▶ Task statement:
I need the lines below from the one with "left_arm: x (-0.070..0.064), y" down to the one with "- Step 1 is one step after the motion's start" reproduced exactly, both ends included, and nothing else.

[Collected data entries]
━━━

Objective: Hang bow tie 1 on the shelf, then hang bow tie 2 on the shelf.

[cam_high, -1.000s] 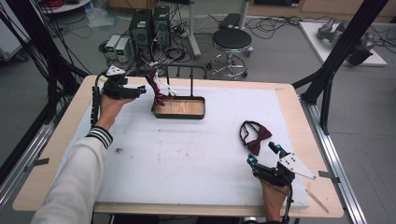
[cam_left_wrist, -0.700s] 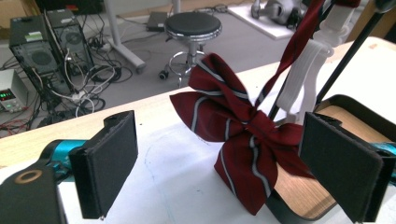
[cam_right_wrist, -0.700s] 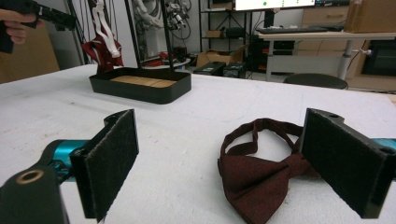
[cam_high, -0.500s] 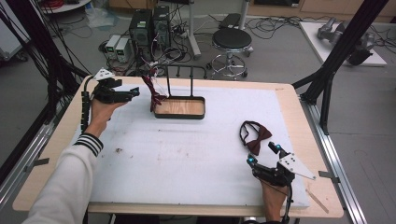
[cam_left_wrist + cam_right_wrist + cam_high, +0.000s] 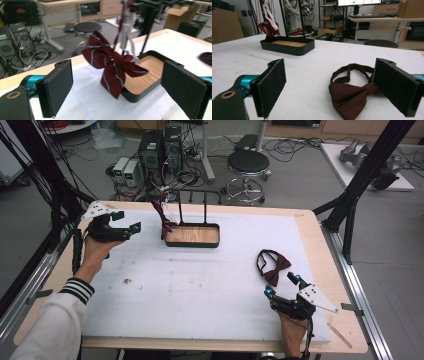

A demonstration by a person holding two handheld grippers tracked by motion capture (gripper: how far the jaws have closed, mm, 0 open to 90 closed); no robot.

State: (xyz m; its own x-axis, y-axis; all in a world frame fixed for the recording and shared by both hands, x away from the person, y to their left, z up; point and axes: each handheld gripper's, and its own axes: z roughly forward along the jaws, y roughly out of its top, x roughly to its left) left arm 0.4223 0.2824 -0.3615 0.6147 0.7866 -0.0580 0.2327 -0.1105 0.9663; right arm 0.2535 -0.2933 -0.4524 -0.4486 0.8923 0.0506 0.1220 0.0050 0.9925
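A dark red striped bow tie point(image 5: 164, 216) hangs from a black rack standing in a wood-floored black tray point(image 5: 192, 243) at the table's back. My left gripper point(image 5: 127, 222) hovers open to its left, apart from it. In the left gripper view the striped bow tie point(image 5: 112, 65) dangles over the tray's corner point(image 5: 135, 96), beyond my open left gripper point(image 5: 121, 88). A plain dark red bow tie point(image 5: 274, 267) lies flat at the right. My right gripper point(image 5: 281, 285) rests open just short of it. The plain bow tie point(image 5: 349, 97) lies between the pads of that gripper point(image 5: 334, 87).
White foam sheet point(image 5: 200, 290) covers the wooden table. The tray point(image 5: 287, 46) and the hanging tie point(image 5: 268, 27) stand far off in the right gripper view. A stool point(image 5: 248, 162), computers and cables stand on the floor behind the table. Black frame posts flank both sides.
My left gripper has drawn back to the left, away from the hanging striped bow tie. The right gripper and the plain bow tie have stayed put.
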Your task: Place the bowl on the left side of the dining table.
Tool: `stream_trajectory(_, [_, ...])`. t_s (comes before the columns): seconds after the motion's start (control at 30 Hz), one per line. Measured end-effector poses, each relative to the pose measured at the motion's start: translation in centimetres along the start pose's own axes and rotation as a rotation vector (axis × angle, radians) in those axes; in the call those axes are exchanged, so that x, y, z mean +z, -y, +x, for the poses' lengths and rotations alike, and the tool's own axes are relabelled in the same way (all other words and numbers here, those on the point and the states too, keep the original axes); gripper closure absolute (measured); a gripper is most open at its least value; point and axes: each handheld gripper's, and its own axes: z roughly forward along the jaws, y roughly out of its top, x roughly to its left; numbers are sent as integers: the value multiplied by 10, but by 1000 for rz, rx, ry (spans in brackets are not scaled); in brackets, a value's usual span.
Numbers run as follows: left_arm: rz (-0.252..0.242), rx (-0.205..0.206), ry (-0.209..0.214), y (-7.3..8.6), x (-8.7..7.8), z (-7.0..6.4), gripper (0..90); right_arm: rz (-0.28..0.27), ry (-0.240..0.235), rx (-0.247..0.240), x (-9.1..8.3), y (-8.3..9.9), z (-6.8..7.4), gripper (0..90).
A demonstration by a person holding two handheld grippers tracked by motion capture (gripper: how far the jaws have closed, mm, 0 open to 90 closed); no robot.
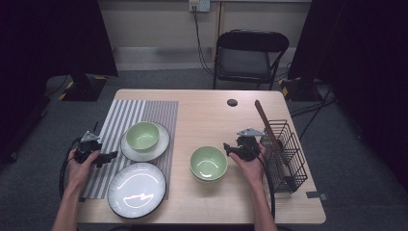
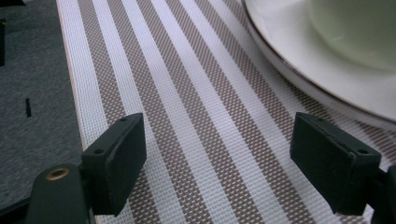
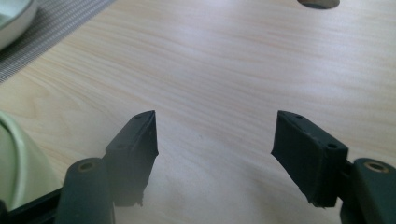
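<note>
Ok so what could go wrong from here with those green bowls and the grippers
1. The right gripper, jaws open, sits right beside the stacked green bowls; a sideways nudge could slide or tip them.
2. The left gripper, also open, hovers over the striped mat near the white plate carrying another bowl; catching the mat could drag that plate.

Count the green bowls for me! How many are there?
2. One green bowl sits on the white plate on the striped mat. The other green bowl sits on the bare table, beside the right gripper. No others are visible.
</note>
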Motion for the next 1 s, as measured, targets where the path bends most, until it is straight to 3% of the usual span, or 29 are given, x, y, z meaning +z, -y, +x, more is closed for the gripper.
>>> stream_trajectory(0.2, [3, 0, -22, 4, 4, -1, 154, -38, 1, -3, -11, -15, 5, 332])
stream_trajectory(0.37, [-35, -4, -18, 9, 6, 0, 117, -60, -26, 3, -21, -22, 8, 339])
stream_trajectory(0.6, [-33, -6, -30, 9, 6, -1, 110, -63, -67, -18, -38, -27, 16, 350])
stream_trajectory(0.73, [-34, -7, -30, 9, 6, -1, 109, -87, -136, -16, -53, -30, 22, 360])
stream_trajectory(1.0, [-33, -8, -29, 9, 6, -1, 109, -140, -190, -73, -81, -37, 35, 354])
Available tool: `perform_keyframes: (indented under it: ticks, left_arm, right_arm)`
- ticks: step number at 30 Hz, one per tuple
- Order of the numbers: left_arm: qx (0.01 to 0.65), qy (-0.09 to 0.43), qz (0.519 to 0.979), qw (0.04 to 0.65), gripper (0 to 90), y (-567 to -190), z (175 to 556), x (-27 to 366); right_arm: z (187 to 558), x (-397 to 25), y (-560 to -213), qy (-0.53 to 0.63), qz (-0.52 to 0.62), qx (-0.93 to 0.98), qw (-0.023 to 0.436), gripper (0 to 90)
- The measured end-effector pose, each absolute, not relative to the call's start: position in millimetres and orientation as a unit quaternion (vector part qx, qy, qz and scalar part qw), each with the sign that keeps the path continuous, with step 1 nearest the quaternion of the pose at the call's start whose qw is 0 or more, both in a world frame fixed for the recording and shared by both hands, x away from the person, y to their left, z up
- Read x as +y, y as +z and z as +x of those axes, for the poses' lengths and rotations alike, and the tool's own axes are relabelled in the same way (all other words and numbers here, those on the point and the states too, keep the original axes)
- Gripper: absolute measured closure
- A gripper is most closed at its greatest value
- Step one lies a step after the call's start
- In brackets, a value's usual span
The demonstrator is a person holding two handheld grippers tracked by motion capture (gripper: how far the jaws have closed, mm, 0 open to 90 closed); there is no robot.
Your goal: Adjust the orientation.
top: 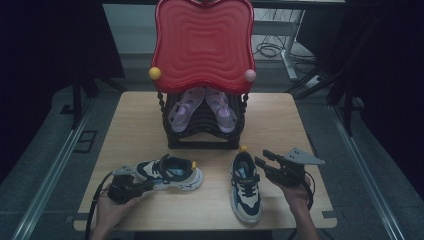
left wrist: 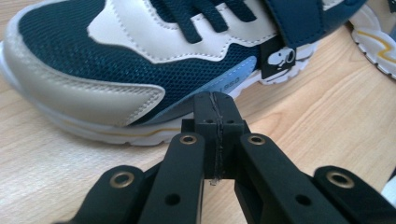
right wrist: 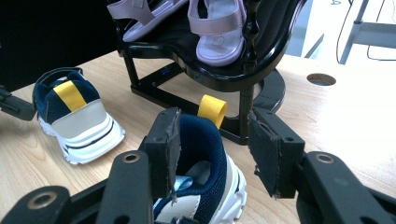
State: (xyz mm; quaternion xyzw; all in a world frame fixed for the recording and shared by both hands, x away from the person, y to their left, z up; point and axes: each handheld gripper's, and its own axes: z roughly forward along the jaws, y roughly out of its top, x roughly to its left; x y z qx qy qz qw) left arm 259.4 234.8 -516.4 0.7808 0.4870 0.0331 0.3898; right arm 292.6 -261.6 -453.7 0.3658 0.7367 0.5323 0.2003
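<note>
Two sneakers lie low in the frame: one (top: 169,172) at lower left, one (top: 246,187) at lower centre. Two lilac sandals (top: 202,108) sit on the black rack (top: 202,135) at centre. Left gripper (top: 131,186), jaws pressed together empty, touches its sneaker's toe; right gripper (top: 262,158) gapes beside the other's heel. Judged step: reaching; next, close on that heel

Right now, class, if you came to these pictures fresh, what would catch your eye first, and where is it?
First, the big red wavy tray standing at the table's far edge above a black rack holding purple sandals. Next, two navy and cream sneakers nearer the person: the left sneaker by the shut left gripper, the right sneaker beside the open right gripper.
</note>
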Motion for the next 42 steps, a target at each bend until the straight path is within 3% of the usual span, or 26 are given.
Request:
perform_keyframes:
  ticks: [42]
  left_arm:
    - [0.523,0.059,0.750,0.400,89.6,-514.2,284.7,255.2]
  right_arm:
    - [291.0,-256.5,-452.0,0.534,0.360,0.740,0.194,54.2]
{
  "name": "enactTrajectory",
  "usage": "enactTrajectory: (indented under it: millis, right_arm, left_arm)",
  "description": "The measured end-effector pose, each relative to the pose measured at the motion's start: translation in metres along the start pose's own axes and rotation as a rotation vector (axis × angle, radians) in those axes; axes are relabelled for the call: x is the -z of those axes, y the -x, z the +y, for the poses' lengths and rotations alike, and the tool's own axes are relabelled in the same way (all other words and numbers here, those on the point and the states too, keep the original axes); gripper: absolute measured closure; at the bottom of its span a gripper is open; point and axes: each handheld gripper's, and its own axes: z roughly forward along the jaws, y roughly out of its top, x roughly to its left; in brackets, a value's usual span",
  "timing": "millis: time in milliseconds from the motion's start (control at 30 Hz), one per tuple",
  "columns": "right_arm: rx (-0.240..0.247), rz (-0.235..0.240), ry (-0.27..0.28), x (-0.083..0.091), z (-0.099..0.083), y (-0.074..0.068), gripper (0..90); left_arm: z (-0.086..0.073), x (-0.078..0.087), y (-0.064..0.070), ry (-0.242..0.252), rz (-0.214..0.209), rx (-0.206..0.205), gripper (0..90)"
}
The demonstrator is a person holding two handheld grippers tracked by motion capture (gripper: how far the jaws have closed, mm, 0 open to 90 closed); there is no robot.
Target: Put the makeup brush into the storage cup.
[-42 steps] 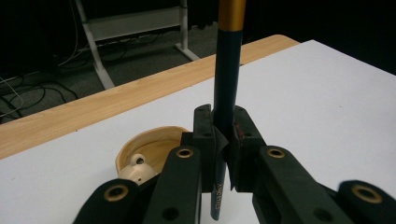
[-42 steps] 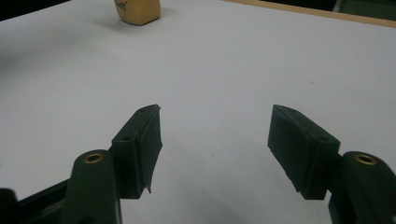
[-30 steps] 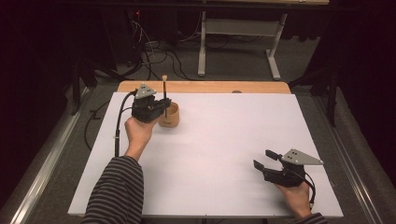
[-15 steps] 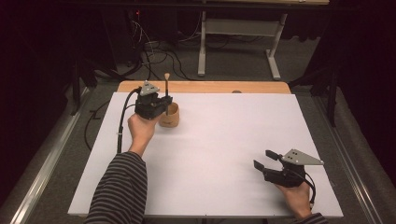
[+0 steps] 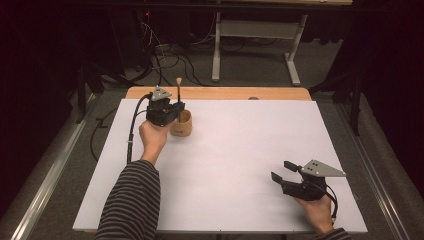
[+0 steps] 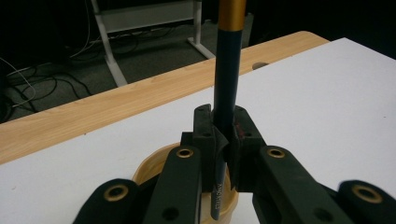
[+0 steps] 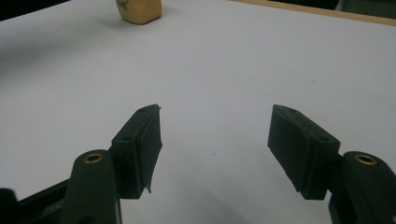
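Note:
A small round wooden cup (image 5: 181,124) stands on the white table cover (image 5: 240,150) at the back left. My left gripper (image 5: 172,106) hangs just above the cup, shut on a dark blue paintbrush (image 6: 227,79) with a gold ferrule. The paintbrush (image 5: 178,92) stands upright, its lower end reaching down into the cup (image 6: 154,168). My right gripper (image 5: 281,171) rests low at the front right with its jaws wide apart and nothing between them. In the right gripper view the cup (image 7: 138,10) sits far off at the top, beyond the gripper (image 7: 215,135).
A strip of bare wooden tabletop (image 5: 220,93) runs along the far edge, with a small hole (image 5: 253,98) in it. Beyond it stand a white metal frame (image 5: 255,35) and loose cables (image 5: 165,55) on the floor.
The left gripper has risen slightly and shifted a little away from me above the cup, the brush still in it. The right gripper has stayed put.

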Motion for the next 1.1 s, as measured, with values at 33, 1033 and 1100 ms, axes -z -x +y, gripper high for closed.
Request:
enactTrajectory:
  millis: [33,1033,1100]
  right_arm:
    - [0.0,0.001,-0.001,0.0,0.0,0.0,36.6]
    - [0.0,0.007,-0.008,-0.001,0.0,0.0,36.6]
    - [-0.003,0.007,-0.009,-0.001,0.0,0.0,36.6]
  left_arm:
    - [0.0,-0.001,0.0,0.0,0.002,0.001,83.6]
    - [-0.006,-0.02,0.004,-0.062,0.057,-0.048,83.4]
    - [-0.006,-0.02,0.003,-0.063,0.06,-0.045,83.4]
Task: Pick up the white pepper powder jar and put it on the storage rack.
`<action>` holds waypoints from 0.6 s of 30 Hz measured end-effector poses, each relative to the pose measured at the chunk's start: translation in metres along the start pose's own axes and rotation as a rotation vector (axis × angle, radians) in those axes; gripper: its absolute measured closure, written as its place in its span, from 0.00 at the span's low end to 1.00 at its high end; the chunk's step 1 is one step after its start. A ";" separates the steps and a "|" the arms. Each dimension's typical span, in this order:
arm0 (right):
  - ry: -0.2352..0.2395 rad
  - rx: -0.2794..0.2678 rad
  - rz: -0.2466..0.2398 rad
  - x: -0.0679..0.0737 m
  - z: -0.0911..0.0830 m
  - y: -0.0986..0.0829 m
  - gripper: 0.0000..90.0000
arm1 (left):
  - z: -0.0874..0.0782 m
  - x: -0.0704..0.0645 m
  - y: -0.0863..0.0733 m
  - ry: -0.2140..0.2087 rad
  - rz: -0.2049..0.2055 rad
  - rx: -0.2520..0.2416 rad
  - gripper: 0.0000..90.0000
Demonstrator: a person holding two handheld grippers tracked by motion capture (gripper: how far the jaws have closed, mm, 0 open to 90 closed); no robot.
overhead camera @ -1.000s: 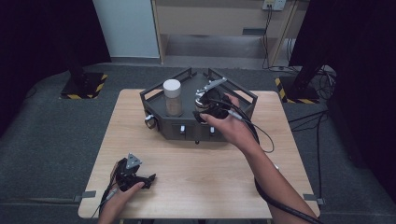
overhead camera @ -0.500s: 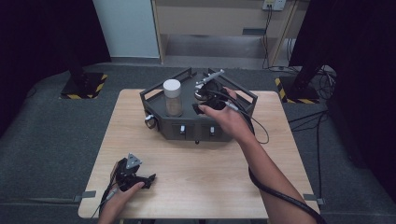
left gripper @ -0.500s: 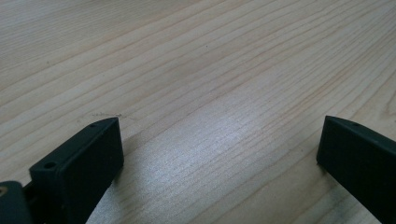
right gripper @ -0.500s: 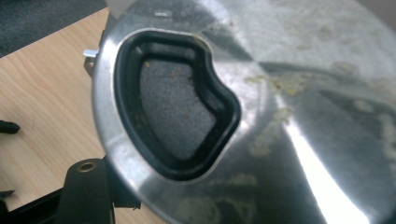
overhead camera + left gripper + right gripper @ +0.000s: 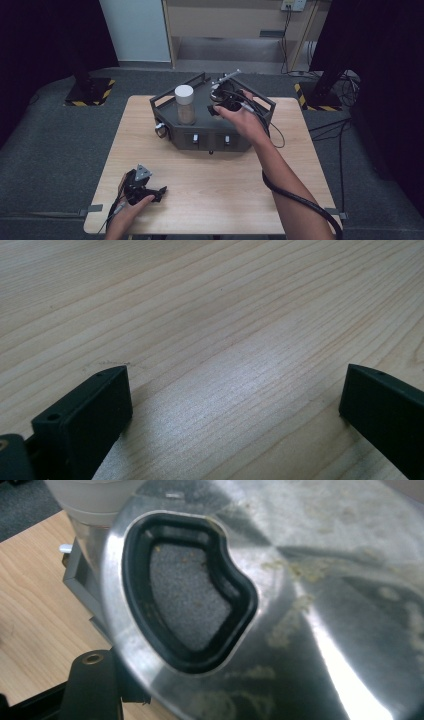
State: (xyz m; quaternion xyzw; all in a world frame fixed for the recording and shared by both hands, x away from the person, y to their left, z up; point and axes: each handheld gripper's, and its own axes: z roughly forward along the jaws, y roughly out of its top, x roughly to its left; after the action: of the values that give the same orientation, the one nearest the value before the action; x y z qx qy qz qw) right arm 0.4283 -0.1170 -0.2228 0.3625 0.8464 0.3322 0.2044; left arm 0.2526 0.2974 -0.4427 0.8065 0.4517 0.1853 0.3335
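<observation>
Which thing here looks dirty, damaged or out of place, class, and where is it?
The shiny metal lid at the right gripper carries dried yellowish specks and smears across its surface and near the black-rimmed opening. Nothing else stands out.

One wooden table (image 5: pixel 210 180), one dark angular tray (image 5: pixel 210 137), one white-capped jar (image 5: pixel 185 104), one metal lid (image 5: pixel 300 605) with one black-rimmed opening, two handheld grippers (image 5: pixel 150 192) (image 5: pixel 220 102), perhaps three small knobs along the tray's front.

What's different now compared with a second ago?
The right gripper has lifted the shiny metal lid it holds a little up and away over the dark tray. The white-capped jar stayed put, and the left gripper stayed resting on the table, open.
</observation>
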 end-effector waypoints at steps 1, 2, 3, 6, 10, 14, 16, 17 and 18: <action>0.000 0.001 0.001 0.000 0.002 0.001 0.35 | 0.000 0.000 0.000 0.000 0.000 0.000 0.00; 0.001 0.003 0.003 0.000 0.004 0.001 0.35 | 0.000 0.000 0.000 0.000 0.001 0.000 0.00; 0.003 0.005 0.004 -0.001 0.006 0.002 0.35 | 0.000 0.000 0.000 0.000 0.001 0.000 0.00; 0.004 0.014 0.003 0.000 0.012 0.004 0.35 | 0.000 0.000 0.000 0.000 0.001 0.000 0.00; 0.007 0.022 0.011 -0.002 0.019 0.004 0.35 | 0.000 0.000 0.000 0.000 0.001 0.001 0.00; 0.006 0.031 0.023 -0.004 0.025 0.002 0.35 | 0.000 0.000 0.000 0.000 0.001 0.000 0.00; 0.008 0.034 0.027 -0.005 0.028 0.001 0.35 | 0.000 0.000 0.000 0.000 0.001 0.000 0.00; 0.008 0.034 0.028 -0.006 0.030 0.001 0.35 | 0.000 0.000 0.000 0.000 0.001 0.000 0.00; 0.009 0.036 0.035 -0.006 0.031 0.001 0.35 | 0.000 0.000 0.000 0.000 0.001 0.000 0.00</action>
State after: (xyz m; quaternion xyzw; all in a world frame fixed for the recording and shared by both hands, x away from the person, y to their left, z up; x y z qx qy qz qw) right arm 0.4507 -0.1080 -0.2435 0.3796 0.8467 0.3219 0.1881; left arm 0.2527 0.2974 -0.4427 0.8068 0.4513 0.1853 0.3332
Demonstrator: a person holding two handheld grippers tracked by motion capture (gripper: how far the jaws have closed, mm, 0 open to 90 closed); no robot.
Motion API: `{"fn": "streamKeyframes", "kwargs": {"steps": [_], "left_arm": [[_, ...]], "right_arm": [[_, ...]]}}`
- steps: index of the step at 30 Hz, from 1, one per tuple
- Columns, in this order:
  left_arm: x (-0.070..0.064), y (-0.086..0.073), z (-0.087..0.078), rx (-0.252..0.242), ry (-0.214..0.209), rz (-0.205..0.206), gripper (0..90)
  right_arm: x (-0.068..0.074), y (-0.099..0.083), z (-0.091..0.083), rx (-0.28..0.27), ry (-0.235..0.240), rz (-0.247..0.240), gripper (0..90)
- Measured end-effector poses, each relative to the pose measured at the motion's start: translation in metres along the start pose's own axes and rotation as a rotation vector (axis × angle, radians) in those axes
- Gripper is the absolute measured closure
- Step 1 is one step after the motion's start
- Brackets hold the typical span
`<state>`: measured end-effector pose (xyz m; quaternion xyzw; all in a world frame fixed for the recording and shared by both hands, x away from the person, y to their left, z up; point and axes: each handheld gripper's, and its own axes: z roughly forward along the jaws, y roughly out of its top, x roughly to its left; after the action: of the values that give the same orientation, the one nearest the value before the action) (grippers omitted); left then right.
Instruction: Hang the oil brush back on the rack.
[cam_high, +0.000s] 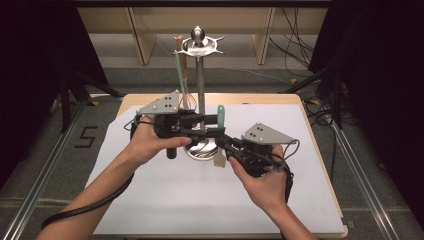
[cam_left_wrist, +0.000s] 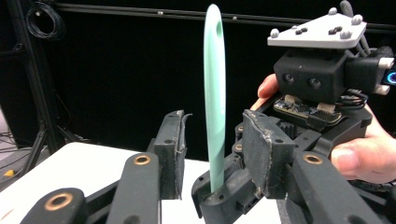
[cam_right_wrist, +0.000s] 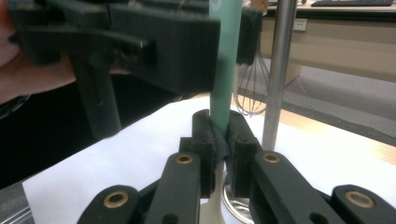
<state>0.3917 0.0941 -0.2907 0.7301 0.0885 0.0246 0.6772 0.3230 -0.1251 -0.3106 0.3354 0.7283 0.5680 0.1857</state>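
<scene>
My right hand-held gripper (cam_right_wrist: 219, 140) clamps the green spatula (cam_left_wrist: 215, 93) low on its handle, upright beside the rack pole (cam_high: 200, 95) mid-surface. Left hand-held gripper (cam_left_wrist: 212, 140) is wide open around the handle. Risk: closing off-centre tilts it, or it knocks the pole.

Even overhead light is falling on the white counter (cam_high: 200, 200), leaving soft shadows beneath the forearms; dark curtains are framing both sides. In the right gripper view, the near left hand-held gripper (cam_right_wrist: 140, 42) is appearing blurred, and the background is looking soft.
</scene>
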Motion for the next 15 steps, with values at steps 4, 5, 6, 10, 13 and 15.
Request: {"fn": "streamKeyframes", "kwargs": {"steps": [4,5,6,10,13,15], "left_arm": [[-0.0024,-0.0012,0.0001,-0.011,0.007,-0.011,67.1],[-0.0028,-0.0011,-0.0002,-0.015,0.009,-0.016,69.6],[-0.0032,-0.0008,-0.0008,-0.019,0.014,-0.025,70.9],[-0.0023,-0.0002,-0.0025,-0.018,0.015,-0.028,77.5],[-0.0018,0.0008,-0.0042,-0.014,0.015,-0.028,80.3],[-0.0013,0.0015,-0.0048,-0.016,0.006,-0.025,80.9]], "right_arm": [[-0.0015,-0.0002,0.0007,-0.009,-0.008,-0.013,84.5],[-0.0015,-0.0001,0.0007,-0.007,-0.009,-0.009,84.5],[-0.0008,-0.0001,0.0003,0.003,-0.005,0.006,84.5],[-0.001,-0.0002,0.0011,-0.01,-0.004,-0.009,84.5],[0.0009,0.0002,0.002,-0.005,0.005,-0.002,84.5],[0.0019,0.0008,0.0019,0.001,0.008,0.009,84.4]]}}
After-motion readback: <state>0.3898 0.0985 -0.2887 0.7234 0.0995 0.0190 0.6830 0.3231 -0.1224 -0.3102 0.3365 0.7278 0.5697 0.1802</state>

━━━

▶ Exercise answer:
  left_arm: x (-0.070..0.064), y (-0.086..0.073), z (-0.087..0.078), rx (-0.252..0.242), ry (-0.214..0.209), rz (-0.205..0.206), gripper (0..90)
  right_arm: x (-0.068..0.074), y (-0.099..0.083), z (-0.091..0.083), rx (-0.28..0.27), ry (-0.235..0.240), rz (-0.247..0.240), gripper (0..90)
- Measured end-effector poses, each relative to the pose measured at the motion's start: translation in metres along the start pose's own axes and rotation as a rotation vector (axis × angle, radians) in those axes
- Gripper is the absolute measured closure
- Step 1 is one step after the motion's start

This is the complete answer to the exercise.